Lieutenant DeHaven scored his first victory on 14 July 1943 and became an ace on 10 December. He participated in the offensives which took Buna, Lae, Markham Valley, Hollandia and Biak Islands. During these battles, he downed a total of ten enemy aircraft with the P-40, one of the highest P-40 scores for USAAF pilots, other than AVG pilots.
DeHaven liked the P-40,
surprisingly, even preferring it to the highly acclaimed P-38. In
Eric Bergerud's Fire in the Sky: The Air War in the South Pacific
After training I requested duty in the Pacific and I requested being posted to a P-40 squadron and both wishes were granted. This was early in 1943 and most pilots already desired more advanced types and some thought my decision a mistake. Yet I had been inspired by the deeds of the Flying Tigers. We had also heard accounts that the P-38 was difficult to bail out of because of its twin-boom tail and that it was difficult when flying with one engine. I also knew that P-38s were still rare in the theater and I wanted to get into the war as soon as possible. That wish, too, was granted. I never regretted the choice.
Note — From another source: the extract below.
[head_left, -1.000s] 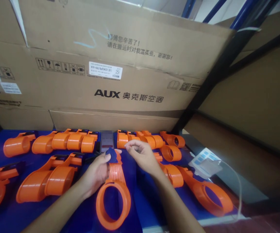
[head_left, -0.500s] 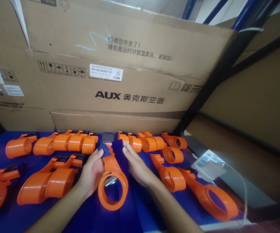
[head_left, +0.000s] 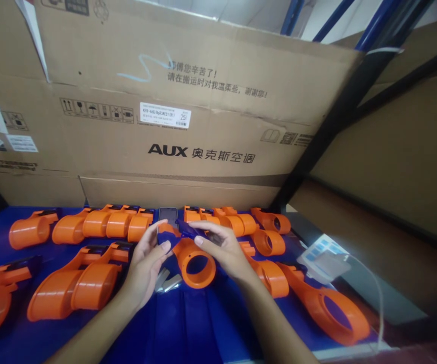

If you flew wisely, the P-40 was a very capable aircraft. In many conditions, it could outturn a P-38, a fact that some pilots didn't realize when they made the transition between the two aircraft. The P-40 kept me alive and allowed me to accomplish my mission. The real problem with it was lack of range. As we pushed the Japanese back, P-40 pilots were slowly left out of the war. So when I moved to P-38s, an excellent aircraft, I did so not because I believed that the P-40 was an inferior fighter, but because I knew the P-38 would allow us to reach the enemy. I was a fighter pilot and that was what I was supposed to do.
The 7th Fighter Squadron transitioned to P-38s in July-September 1944 for the Philippine invasion. On 27 October, leading the 7th Squadron, DeHaven became one of the first AAF fighters to "return" to the Philippines. Within seven days he acquired four more victories. After leave in the U.S. he rejoined the 49th at Lingayen as group operations officer, serving into the occupation of Japan.
Following World War II, DeHaven joined the Hughes Aircraft Company as an engineering test pilot and personal pilot to Howard Hughes. Eventually he became an executive of the firm and manager of the Flight Test Division for over 30 years. He was also elected a Fellow in the Society of Experimental Test Pilots and served as President of the American Fighter Aces Association.
TALLY RECORD: 14 Confirmed and one Damaged
DECORATIONS: Silver Star with one Oak Leaf Cluster, Distinguished Flying Cross with 2 OLCs, Air Medal with 13 OLCs, and the Presidential Unit Citation with one OLC.